**PROBLEM:** Filter the listing below, copying every line in which the word "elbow" appears.

**EXERCISE DATA:**
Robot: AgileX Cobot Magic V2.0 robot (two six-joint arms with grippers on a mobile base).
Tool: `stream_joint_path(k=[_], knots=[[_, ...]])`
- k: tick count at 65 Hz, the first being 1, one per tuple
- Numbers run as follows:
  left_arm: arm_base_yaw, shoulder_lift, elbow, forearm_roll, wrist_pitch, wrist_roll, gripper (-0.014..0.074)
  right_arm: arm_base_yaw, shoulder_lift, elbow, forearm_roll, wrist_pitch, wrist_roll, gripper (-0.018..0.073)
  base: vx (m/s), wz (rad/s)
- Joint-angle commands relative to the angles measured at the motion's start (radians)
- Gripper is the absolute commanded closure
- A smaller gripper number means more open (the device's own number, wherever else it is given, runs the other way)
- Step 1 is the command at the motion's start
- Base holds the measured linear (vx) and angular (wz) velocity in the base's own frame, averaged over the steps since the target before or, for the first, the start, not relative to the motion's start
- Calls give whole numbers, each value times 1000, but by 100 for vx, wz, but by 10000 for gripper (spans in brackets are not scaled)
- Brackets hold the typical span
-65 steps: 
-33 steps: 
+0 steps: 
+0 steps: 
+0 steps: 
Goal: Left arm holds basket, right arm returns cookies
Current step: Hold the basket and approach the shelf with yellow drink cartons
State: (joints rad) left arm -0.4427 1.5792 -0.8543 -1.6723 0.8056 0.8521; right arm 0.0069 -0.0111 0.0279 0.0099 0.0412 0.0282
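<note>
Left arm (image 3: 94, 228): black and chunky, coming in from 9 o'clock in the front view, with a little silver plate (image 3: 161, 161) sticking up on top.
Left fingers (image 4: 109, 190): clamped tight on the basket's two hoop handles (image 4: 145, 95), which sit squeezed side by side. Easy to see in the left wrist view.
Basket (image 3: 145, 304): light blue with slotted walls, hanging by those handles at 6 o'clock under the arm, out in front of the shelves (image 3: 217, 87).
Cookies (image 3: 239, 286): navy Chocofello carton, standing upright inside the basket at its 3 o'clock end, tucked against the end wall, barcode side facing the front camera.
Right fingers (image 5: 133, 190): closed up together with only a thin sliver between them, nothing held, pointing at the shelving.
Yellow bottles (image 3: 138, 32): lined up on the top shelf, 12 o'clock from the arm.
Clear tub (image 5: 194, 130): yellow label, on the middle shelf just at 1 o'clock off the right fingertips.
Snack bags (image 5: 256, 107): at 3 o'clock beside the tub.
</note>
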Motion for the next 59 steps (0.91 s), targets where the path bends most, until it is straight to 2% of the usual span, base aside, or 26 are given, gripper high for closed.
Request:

**THE ANSWER:**
  left_arm: arm_base_yaw, shoulder_lift, elbow, forearm_roll, wrist_pitch, wrist_roll, gripper (-0.014..0.074)
  right_arm: arm_base_yaw, shoulder_lift, elbow, forearm_roll, wrist_pitch, wrist_roll, gripper (-0.018..0.073)

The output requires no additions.